Do as much side-study of mathematical basics as possible
This aspect of learning cannot be over-emphasized — especially for non-CS graduates and IT engineers who are not in touch with rigorous mathematics for some years into their professional lives. I even wrote a medium article on what mathematics knowledge is necessary to have for machine learning and data science.
Mathematics necessary to learn/refresh for gaining foothold in data science/machine learning
For this I chose few courses from Cousera and edX. Few of them stand out in their depth and rigor. Those are,
- Statistical Thinking for Data Science and Analytics (Columbia Univ.):Foundation statistics course from Columbia University on their Data Science Executive certificate program on edX. Rigorous but drills down the concepts very well in a structured manner.

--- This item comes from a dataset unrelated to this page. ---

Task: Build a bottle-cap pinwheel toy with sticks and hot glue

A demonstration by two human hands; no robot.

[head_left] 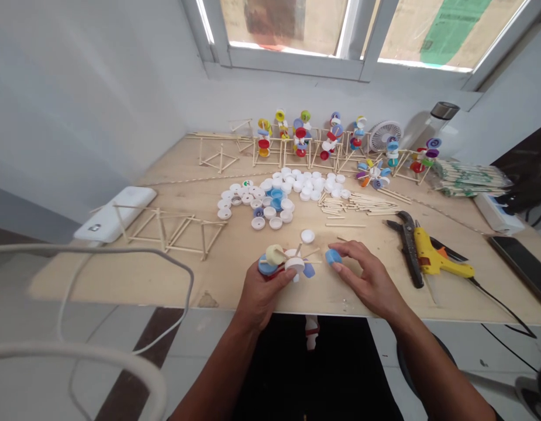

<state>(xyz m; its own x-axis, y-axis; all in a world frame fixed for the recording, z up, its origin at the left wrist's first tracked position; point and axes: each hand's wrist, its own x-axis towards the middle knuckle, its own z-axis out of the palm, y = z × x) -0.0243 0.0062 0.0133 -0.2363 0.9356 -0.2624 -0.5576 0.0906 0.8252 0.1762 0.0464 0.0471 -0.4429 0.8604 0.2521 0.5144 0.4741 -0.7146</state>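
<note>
My left hand (264,289) is closed on a small wheel of bottle caps and wooden sticks (294,264), held just above the front of the table. White, cream and blue caps sit around its hub, and a few bare sticks point outward to the right. To the right of it, my right hand (367,275) pinches a light blue bottle cap (333,257) between thumb and fingers. A small gap separates this cap from the wheel. One white cap (307,236) shows just beyond the wheel's sticks.
Loose white and blue caps (275,223) cover the table's middle, beside wooden sticks (371,202). Finished cap wheels on stick frames (300,140) line the back. A yellow glue gun (428,257), pliers (409,248) and phone (522,266) lie right. Stick frames (165,231) stand left.
</note>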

- Computational Probability and Inference (MIT):This is a hard one from MIT, be aware! It covers advanced topics like Bayesian models and Graphical models in unparalleled depth.
- Statistics with R Specialization(Duke Univ.): This is a 5-course (last one is a capstone project, you can ignore that) specialization from Duke University to enhance your statistics foundation along with hands-on programming exercise. Recommended for balanced difficulty level and rigor.

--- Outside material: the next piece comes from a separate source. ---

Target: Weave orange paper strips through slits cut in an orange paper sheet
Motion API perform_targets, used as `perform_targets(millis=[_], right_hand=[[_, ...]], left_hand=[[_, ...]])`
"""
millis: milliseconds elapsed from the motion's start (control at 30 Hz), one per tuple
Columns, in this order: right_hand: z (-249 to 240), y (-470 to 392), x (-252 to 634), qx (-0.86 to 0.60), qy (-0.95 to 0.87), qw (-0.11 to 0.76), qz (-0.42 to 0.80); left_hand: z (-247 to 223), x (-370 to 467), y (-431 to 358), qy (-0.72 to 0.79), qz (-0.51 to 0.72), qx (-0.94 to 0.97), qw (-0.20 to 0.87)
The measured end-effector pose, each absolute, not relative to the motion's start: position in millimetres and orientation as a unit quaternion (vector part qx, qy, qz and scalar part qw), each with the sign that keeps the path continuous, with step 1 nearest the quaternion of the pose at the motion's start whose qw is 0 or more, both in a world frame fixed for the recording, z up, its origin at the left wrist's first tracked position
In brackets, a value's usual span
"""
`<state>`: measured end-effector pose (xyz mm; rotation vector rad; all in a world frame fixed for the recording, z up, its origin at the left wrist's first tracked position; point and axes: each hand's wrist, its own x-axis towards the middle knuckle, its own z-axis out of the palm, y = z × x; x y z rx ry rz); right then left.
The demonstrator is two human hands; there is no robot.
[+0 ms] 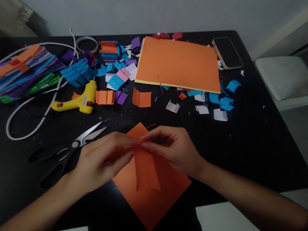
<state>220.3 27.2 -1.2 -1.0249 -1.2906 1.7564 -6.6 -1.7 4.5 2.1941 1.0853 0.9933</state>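
Observation:
A creased orange paper strip is pinched at its far end between the fingertips of both hands. My left hand grips it from the left, thumb and fingers together. From the right, my right hand pinches the same end, its fingertips nearly touching the left ones. The strip's near end spreads toward me above a larger orange sheet, which lies turned like a diamond on the black table. Black-handled scissors lie with blades apart just left of my left hand.
A yellow glue gun with a white cable lies at left, near folded coloured paper bundles. Stacked orange sheets, a phone and small paper scraps are farther back. A white stool stands beyond the table's right edge.

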Motion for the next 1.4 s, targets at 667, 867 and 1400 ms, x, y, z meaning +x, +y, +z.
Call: perform_targets(millis=[667,867,1400], right_hand=[[-1.8,25.1,217.7,-0.404,-0.452,0.376,0.701],[-1.4,24.4,217.5,-0.396,-0.436,0.364,0.721],[-5.7,21.4,217.0,-0.382,-0.448,0.367,0.72]], left_hand=[[0.8,-4.9,-0.7,0.394,0.37,0.8,0.259],[-1.7,-6.7,-2.6,0.389,0.371,0.802,0.262],[4.9,-6.6,-6.6,0.428,0.378,0.766,0.296]])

- LAFF: Linear Algebra — Foundations to Frontiers(UT Austin): This is an amazing course in linear algebra foundation (along with deep discussion about high-performance computing of linear algebra routines) that you must give a try. Offered by University of Texas, Austin on edX platform. Trust me when I say, after taking this course, you will never want to invert a matrix to solve a linear system of equations even if that is tempting and easy to understand but you will try to find a QR factorizationor Cholesky decomposition to reduce the computation complexity.
- Optimization Methods in Business Analytics(MIT): This is a course in optimization/operation research methods for business analytics from MIT. I signed up because this was the only highly-rated course on a good platform (edX) that I could find about linear and dynamic programming techniques. I believed that learning about those techniques could be immensely helpful as the optimization problem turns up in almost all machine learning algorithm.

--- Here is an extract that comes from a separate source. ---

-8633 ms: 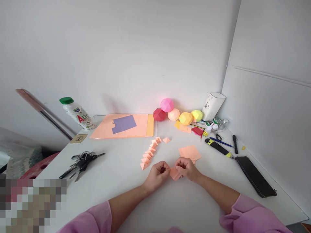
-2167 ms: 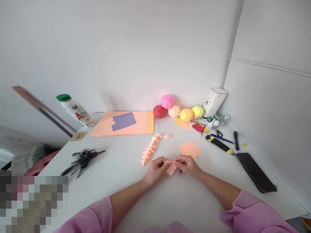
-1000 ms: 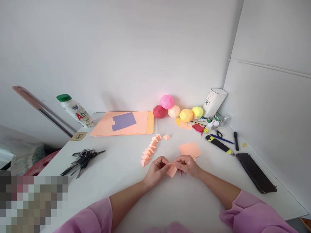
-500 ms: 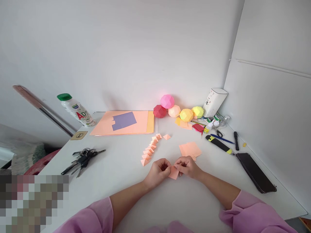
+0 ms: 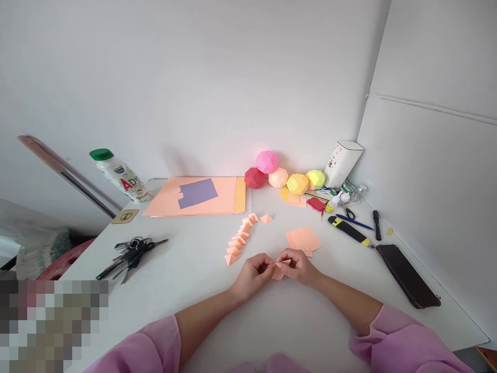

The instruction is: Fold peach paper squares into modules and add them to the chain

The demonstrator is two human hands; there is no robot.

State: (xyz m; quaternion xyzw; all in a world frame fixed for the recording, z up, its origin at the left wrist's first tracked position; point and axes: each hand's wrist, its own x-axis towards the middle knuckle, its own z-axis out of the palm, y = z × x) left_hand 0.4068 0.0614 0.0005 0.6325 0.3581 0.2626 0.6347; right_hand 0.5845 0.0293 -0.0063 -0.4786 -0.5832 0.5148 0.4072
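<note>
Between my two hands is a small peach paper piece, partly hidden by fingers and bent along a fold. My left hand pinches its left side. From the other side, my right hand grips its upper right part with thumb and fingers. Just beyond my right hand lie several flat peach paper squares in a loose pile. A slanting row of folded peach paper pieces stands beyond my left hand, and one folded piece sits apart at its far end.
Faceted paper balls rest against the wall. Large peach sheets carry a purple piece. At left are keys and a bottle. To the right lie a utility knife, a glue bottle and a black phone.
The peach paper in my hands has gone from lying flat to being folded up, its upper right edge now raised. My right fingers have shifted slightly left over it.
</note>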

Please note that I did not search and sign up for any calculus course as I was comfortable with the level of knowledge I could remember (from college days) and what I expected to be useful for any machine learning or data science study and practice. If you are rusty in that area, please search for a good one.
Machine Learning — various personalities make it a colorful affair
Somewhere among all these side-studies, I managed to complete the course that is considered as one of the pioneers of all MOOCs — Andrew Ng’s machine learning course on Coursera. I guess there are plenty of articles written about it already, and therefore, I will not waste any more of your time describing this course. Just take it, do all the homework and programming assignments, learn to think in terms of vectorized codes for all the major machine learning algorithms that you know of, and save the notes for ready reference for your future work.
Oh, by the way, if you want to brush up/ learn from scratch MATLAB (you will need to write MATLAB codes for this course, not R or Python), then you can check out this course: Introduction to Programming with MATLAB.
Now, I want to talk about personalities.
I took multiple machine learning courses and the aspect I enjoyed most was realizing how the treatment of the same fundamental subject becomes a function of the personality and worldview of different instructors :) This was a fascinating experience.
I am listing down the various machine learning MOOCs I signed up and covered…
- Machine Learning (Stanford Univ.): Andrew Ng’s widely known course. Talked about it in the paragraph above.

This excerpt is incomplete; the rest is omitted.